EXERCISE AIM
Could you copy every line of the data that contains "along"?

SUPPLIED MATERIAL
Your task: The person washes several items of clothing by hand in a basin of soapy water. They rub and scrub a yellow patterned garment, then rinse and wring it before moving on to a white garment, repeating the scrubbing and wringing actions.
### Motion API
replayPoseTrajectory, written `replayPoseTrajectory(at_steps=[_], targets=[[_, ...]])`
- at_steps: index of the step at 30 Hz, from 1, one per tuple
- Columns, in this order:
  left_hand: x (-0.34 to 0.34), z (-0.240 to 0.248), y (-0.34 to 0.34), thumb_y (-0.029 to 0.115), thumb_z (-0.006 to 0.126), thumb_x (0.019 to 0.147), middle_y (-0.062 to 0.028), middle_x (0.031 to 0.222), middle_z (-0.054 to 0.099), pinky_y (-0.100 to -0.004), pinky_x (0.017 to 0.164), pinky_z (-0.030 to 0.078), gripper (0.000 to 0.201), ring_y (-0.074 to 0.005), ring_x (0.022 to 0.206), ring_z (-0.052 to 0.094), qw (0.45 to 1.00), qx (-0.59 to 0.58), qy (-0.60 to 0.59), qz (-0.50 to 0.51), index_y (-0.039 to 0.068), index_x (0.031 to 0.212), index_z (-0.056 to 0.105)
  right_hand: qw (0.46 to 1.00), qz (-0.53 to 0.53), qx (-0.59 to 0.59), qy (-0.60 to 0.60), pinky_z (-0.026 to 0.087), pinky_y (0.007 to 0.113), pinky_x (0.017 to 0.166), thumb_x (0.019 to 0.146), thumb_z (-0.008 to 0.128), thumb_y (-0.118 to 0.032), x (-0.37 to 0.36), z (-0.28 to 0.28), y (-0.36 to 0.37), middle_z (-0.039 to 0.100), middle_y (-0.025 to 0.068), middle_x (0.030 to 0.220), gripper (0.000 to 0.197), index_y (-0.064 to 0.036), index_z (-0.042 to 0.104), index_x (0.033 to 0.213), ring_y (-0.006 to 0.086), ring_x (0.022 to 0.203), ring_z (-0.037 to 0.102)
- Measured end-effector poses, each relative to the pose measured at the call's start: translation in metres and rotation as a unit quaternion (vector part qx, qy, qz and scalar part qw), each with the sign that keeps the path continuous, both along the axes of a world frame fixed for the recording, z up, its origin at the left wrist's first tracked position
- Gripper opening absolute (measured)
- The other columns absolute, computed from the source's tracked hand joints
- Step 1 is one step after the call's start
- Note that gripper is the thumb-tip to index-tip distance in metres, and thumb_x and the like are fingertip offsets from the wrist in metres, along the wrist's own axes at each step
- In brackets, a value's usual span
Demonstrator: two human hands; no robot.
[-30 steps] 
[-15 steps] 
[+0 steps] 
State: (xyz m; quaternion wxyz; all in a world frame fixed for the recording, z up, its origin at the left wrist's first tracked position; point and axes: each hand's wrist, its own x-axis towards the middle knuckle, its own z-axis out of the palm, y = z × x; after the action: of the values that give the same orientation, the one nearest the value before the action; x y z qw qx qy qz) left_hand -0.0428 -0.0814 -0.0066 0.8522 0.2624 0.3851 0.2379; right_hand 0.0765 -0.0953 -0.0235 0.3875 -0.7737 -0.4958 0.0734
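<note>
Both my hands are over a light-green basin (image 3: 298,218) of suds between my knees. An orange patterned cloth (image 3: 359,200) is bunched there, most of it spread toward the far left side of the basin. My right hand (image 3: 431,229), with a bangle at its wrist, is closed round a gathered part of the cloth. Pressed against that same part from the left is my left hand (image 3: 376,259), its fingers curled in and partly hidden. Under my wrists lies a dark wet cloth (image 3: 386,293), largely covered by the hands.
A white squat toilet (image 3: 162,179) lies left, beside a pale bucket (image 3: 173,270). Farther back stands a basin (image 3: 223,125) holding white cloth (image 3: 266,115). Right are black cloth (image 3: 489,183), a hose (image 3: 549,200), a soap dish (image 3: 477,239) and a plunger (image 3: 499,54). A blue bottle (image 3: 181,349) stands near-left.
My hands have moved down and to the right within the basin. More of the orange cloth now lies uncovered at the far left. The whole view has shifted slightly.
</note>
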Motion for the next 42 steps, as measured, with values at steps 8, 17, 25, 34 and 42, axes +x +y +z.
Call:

EXERCISE SOLUTION
- Measured end-effector poses, each relative to the pose measured at the call's start: translation in metres and rotation as a unit quaternion (vector part qx, qy, qz and scalar part qw), each with the sign that keeps the path continuous, both along the axes of a world frame fixed for the recording, z up, its origin at the left wrist's first tracked position
- Note that gripper is the thumb-tip to index-tip distance in metres, and thumb_x and the like are fingertip offsets from the wrist in metres, along the wrist's own axes at each step

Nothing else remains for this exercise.